President Trump’s pick to serve as third in command at the Justice Department, overseeing health care and immigration cases, withdrew her name from consideration Thursday evening amid backlash from conservative lawmakers on the Senate Judiciary Committee.
Jessie Liu leads more than 300 prosecutors as the U.S. attorney in Washington, D.C., the nation’s largest such office. As an Asian-American woman, she would have added a measure of diversity to the Justice Department’s senior ranks — as well as serious prosecution chops. The Justice Department said Liu will remain in her current post and advise Attorney General William Barr as the head of a committee of other top federal prosecutors.
Two sources told NPR that the attorney general got into a “shouting match” with Utah Republican Sen. Mike Lee, a key figure in opposing Liu’s bid. A spokeswoman for Barr declined comment on the heated conversation with a lawmaker from his own political party. For his part, Barr issued a statement filled with praise for Liu and insisting, “We will all benefit from her universally-regarded expertise and dedication to public service” in her role as an adviser to him.
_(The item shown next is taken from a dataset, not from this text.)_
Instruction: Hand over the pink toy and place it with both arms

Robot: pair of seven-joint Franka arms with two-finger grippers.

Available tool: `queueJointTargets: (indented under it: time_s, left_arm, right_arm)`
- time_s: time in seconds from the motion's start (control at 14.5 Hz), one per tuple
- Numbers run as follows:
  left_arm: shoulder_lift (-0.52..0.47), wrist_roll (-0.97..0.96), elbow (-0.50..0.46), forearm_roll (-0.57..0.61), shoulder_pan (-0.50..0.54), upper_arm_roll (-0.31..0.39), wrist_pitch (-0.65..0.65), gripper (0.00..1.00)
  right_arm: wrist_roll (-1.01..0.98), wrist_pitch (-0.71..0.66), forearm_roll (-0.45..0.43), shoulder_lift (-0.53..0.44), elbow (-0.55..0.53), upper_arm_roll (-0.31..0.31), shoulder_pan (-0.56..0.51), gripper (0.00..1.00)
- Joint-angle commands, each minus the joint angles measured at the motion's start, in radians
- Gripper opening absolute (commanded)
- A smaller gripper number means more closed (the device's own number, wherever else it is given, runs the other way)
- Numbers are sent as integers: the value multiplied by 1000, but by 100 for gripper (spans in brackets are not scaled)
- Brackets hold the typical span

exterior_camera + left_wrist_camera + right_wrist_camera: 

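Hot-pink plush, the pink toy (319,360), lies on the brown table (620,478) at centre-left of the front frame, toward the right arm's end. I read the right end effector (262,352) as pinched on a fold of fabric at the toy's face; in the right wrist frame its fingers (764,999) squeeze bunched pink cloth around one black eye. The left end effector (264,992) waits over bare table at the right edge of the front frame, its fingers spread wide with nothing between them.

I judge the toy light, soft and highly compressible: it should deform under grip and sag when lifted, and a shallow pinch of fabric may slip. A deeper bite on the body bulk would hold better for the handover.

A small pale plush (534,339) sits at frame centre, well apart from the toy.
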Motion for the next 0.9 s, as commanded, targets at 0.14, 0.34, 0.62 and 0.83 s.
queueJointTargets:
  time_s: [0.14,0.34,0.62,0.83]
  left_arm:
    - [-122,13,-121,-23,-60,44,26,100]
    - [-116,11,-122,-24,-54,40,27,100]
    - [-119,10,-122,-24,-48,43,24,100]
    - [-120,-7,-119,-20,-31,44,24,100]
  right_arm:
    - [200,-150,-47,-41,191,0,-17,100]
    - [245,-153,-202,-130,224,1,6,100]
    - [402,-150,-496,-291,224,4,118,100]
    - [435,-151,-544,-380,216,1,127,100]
Four lawyers familiar with the matter said the stumbling block for Liu was a broader concern about her conservatism — specifically, her stance on women’s reproductive rights. Interest groups had begun drafting letters to senators about their fears that Liu would not support restrictions on abortion. Another key factor: Earlier in her career, Liu had an affiliation with the National Association of Women Lawyers, which sent a letter opposing the nomination of Justice Samuel Alito to the Supreme Court.